Integrated photonic chips, generally fabricated on silicon, do not perform well enough for demanding applications like LiDAR or processors for computing. Silicon's limitations have spurred the development of photonics on other substrates, such as silicon nitride (Si3N4). CEA-Leti has been investigating photonics on silicon nitride, a material with some potentially advantageous properties, for several years now. The technology is now mature enough to scale up for the production of photonic chips for R&D applications that will be made available to outside labs.
At just a few dB per meter, the propagation losses measured on silicon nitride optical waveguides are much lower than the 1 dB per centimeter observed on silicon. CEA-Leti's chips, fabricated to a very high quality standard, also offer much lower absorption coefficients.
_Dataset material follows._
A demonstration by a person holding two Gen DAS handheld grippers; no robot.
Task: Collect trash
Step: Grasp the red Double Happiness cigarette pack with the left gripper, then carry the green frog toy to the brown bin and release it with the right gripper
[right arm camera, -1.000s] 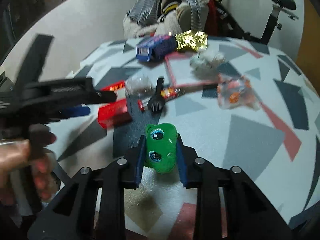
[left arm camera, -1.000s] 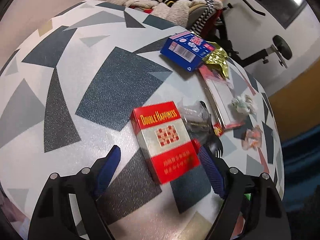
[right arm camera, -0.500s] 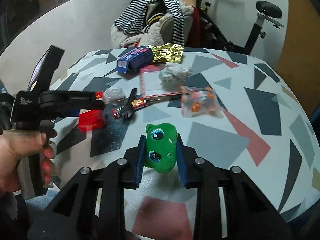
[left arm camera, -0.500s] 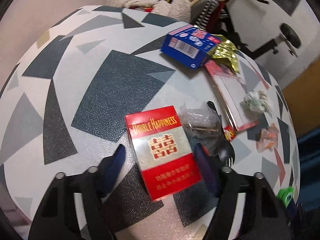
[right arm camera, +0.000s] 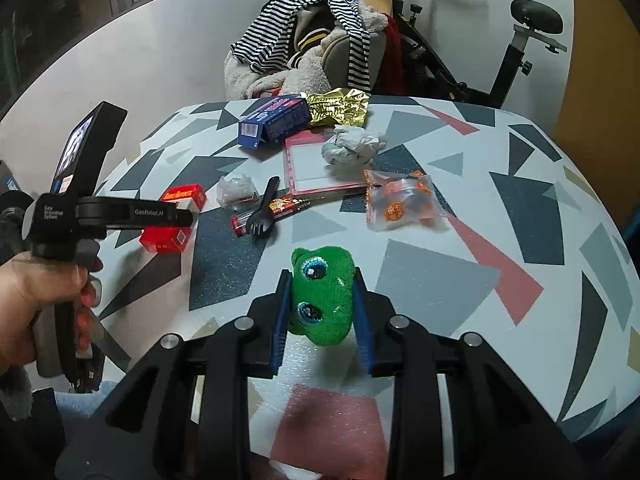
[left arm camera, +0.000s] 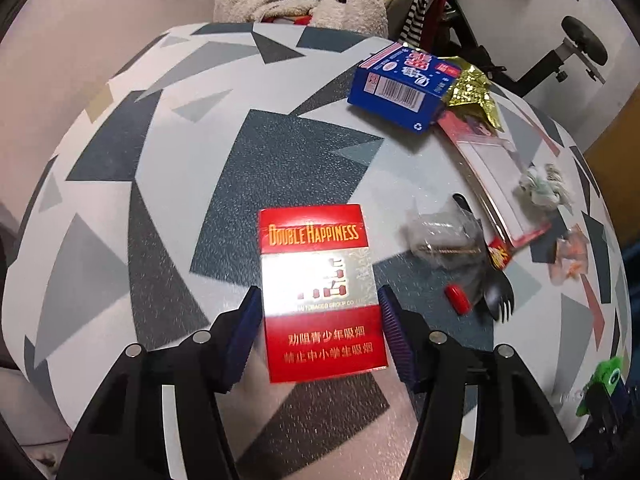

These properties enhance performance on a number of levels, boosting the maximum power that can be injected into the waveguides and enabling a wider range of wavelengths than silicon, typically from the visible to the mid-infrared.
In addition, improvement to silicon nitride deposition techniques have enabled CEA-Leti to develop a library of validated, reproducible components—the foundation for more complex circuits. LiDARs, for example, have already been produced successfully. The silicon nitride photonics platform is operated at the CEA as part of the Carnot Quantique QPIC and ANR SPHYFA projects on quantum communication systems.